You giggle to hear it and then suddenly, without understanding, you are crying. He licks up your tears in one long salty sweep, one cheek, then the other.

‘What’s this?’

‘I – I don’t know.’ Struggling to find words. ‘It’s just … all of this, it feels like it’s for … I don’t know, men, in the future, you said
every man you have
but I don’t want anyone else – I – you’re shaping me for … what? Someone else. Some
thing
else. My future? Like you’re not going to be in it? You want to create the perfect lover – but for who?’ You thump his chest. ‘
Who?

He stares in surprise.

‘I’m doing this for you.’ Finally, matter-of-fact. ‘Don’t you get it?’

‘No.’

‘One day you will.’ He rolls off you. ‘And you’ll be grateful. That you had all this at the start. Because believe me, most women don’t have the luxury of it.’
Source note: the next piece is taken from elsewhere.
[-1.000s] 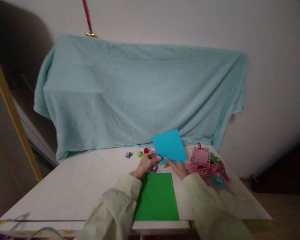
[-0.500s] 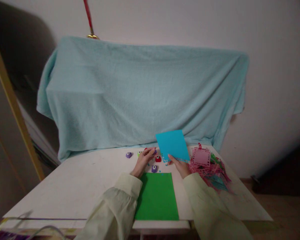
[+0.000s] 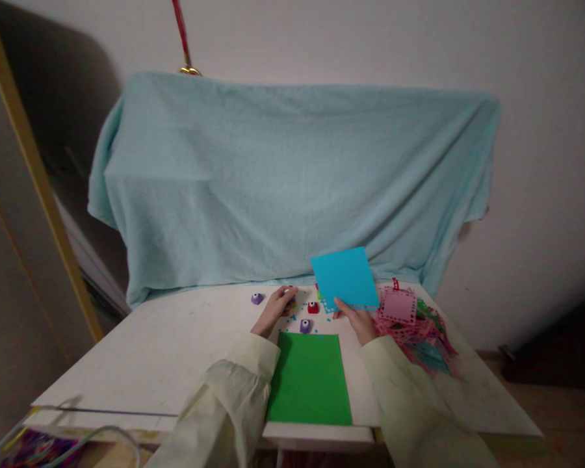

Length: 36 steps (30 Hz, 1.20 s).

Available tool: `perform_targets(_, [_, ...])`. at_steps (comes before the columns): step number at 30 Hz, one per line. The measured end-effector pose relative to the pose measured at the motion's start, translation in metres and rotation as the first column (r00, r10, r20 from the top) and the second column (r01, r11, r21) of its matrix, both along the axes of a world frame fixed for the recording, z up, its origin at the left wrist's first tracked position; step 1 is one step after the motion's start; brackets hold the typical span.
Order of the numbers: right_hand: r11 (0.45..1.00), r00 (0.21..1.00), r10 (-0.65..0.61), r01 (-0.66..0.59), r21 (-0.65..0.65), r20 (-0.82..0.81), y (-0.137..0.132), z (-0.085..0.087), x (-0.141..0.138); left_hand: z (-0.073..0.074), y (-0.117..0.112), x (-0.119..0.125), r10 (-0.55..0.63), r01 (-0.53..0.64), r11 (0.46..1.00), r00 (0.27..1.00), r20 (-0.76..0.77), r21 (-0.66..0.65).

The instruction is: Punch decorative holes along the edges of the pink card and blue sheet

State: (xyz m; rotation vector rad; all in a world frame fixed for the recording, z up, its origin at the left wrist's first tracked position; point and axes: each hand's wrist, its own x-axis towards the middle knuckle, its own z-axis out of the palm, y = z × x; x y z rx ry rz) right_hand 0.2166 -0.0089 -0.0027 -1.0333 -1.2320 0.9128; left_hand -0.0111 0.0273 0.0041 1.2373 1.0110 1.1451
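My right hand (image 3: pixel 357 321) pinches the lower edge of a bright blue paper sheet (image 3: pixel 346 276) and holds it tilted up above the white table (image 3: pixel 166 351). The sheet's bottom edge has a row of punched holes. My left hand (image 3: pixel 273 308) reaches forward, with its fingers curled over a small object among the little craft punches that I cannot identify. A red punch (image 3: pixel 312 307) and a purple punch (image 3: pixel 305 325) lie between my hands. Another purple punch (image 3: pixel 257 298) sits further left. A green paper sheet (image 3: pixel 309 377) lies flat in front of me.
A heap of punched pink and teal paper pieces (image 3: pixel 414 325) covers the table's right side. A pale blue blanket (image 3: pixel 292 182) drapes something bulky behind the table. Tiny blue paper dots are scattered near the punches. A yellow-edged panel (image 3: pixel 39 188) stands at the left.
My left hand left the blue sheet's edge and moved left and forward to the small punches. The red punch now shows on the table. The blue sheet stays in my right hand.
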Motion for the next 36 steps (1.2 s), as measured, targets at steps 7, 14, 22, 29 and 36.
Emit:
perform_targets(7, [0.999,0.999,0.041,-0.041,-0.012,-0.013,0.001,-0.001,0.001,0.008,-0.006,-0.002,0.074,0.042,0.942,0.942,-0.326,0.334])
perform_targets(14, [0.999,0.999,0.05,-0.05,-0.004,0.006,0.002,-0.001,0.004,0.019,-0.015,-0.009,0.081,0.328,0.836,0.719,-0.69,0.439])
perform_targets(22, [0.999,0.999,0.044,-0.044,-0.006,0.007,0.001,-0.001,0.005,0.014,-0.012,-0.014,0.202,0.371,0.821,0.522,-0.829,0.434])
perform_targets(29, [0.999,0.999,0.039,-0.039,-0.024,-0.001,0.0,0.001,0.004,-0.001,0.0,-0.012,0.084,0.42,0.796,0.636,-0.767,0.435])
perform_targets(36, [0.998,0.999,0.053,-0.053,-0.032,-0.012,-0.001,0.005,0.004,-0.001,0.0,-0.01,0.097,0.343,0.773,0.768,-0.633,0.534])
You thump him hard in the chest with your fists.

‘Ow!’

Lesson 110

I once asked a man – in his own house a father whose authority was unquestioned, his least word held in reverence, his smallest wish obeyed – ‘How did you manage to bring up these children?’ He said: ‘By
love
.’

‘Come on,’ he soothes, ‘let’s have some fun. We both need it right now.’ He raises an eyebrow. Goes to the kitchen. Returns with a bowl of ice cubes.

‘Allow me to demonstrate.’

He parts your legs, pops in a cube, and leans down with the utmost tenderness.

Your back arched in a radiant flinch.

 

That afternoon, the shadow of a terrible truth. Whether you love Tol or hate him is indiscernible, not important anymore. You want him, just that. It is neither love nor hate but hunger: wolfish, rangy, focused.

Something entirely different.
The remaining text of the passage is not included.